== Your assignment ==
Give back the material that follows, identical in every line.
(Beginning of Source material)
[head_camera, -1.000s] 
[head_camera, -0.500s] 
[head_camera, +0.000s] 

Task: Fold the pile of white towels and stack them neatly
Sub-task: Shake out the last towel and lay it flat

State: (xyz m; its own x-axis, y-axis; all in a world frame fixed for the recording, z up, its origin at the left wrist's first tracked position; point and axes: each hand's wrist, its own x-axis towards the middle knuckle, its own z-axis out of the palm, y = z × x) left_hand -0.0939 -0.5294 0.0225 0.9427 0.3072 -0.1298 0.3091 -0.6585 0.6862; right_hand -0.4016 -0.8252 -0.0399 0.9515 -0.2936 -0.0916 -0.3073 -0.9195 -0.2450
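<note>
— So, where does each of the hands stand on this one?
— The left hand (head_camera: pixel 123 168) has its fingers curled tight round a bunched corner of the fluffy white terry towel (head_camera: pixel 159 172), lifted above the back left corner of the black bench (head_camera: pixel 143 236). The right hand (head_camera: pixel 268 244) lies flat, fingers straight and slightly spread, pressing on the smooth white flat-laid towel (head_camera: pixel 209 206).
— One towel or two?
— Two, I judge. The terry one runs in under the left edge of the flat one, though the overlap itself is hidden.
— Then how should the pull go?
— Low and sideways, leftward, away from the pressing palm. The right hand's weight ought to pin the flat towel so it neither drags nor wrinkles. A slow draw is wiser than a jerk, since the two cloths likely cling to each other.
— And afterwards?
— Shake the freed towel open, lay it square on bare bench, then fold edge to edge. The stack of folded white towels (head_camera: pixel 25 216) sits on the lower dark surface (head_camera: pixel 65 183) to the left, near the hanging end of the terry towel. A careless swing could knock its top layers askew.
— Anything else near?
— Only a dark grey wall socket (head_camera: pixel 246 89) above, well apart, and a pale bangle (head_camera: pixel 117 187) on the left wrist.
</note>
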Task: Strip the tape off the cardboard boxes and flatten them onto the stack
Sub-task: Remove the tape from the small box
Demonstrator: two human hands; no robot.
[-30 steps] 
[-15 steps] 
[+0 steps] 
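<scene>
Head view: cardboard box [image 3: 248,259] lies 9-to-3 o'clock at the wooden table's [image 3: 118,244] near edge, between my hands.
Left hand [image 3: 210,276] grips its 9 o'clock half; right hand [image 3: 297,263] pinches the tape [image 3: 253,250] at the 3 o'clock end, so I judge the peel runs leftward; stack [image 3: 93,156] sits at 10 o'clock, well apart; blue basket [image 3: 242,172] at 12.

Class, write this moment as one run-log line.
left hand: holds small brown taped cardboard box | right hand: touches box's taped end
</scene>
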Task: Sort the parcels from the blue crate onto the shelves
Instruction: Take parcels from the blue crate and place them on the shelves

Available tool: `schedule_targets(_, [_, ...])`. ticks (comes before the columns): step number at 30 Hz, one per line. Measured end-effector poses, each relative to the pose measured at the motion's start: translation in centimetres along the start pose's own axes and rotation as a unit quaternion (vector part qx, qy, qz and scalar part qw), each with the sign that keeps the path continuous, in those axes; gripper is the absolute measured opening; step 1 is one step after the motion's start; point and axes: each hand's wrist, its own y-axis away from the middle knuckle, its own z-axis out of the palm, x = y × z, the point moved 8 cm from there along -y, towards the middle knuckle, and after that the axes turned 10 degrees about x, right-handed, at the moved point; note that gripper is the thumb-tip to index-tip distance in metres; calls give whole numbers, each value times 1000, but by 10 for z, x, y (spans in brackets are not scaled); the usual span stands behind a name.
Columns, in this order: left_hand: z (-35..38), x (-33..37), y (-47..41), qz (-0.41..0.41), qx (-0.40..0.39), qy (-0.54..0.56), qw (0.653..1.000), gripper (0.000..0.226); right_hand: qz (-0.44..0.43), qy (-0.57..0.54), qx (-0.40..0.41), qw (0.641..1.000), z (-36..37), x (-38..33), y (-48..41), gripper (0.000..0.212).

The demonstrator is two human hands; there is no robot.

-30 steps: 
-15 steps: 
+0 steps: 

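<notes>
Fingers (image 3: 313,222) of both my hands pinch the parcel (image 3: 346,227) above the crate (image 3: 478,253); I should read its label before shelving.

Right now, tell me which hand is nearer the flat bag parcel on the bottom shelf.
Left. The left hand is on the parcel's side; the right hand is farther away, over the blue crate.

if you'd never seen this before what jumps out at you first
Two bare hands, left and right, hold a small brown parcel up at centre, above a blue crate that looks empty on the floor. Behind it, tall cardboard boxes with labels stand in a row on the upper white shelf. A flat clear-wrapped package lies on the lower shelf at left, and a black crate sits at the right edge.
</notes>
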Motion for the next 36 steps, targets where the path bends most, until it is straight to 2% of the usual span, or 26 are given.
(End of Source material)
== Exercise result ==
[head_camera, -1.000s] 
[head_camera, -0.500s] 
[head_camera, +0.000s] 

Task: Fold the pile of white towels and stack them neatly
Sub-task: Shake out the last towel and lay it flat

State: (xyz m; its own x-axis, y-axis; all in a world frame fixed for the recording, z up, its origin at the left wrist's first tracked position; point and axes: each hand's wrist, its own x-axis towards the middle knuckle, its own z-axis out of the palm, y = z × x) left_hand -0.0939 -0.5294 0.0225 0.9427 0.3072 -0.1298 0.3091 -0.6585 0.6862; right_hand -0.4016 -0.8252 -0.0399 0.9515 -0.2936 -0.0916 -0.3073 -0.9195 -0.2450
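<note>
— So, where does each of the hands stand on this one?
— The left hand (head_camera: pixel 123 168) has its fingers curled tight round a bunched corner of the fluffy white terry towel (head_camera: pixel 159 172), lifted above the back left corner of the black bench (head_camera: pixel 143 236). The right hand (head_camera: pixel 268 244) lies flat, fingers straight and slightly spread, pressing on the smooth white flat-laid towel (head_camera: pixel 209 206).
— One towel or two?
— Two, I judge. The terry one runs in under the left edge of the flat one, though the overlap itself is hidden.
— Then how should the pull go?
— Low and sideways, leftward, away from the pressing palm. The right hand's weight ought to pin the flat towel so it neither drags nor wrinkles. A slow draw is wiser than a jerk, since the two cloths likely cling to each other.
— And afterwards?
— Shake the freed towel open, lay it square on bare bench, then fold edge to edge. The stack of folded white towels (head_camera: pixel 25 216) sits on the lower dark surface (head_camera: pixel 65 183) to the left, near the hanging end of the terry towel. A careless swing could knock its top layers askew.
— Anything else near?
— Only a dark grey wall socket (head_camera: pixel 246 89) above, well apart, and a pale bangle (head_camera: pixel 117 187) on the left wrist.
</note>
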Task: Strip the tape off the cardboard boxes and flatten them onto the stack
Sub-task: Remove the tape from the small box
Demonstrator: two human hands; no robot.
[-30 steps] 
[-15 steps] 
[+0 steps] 
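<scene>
Head view: cardboard box [image 3: 248,259] lies 9-to-3 o'clock at the wooden table's [image 3: 118,244] near edge, between my hands.
Left hand [image 3: 210,276] grips its 9 o'clock half; right hand [image 3: 297,263] pinches the tape [image 3: 253,250] at the 3 o'clock end, so I judge the peel runs leftward; stack [image 3: 93,156] sits at 10 o'clock, well apart; blue basket [image 3: 242,172] at 12.

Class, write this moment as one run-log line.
left hand: holds small brown taped cardboard box | right hand: touches box's taped end
</scene>
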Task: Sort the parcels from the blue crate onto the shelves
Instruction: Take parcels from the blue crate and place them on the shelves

Available tool: `schedule_targets(_, [_, ...])`. ticks (comes before the columns): step number at 30 Hz, one per line. Measured end-effector poses, each relative to the pose measured at the motion's start: translation in centimetres along the start pose's own axes and rotation as a unit quaternion (vector part qx, qy, qz and scalar part qw), each with the sign that keeps the path continuous, in those axes; gripper is the absolute measured opening; step 1 is one step after the motion's start; point and axes: each hand's wrist, its own y-axis away from the middle knuckle, its own z-axis out of the palm, x = y × z, the point moved 8 cm from there along -y, towards the middle knuckle, and after that the axes turned 10 degrees about x, right-handed, at the moved point; note that gripper is the thumb-tip to index-tip distance in metres; calls give whole numbers, each value times 1000, but by 10 for z, x, y (spans in brackets are not scaled); the usual span stands behind a name.
Columns, in this order: left_hand: z (-35..38), x (-33..37), y (-47..41), qz (-0.41..0.41), qx (-0.40..0.39), qy (-0.54..0.56), qw (0.653..1.000), gripper (0.000..0.226); right_hand: qz (-0.44..0.43), qy (-0.57..0.54), qx (-0.40..0.41), qw (0.641..1.000), z (-36..37), x (-38..33), y (-48..41), gripper (0.000..0.212).

The demonstrator is two human hands; there is no robot.

-30 steps: 
-15 steps: 
+0 steps: 

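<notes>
Fingers (image 3: 313,222) of both my hands pinch the parcel (image 3: 346,227) above the crate (image 3: 478,253); I should read its label before shelving.

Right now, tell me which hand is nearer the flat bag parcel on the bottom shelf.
Left. The left hand is on the parcel's side; the right hand is farther away, over the blue crate.

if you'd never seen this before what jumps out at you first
Two bare hands, left and right, hold a small brown parcel up at centre, above a blue crate that looks empty on the floor. Behind it, tall cardboard boxes with labels stand in a row on the upper white shelf. A flat clear-wrapped package lies on the lower shelf at left, and a black crate sits at the right edge.
</notes>
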Motion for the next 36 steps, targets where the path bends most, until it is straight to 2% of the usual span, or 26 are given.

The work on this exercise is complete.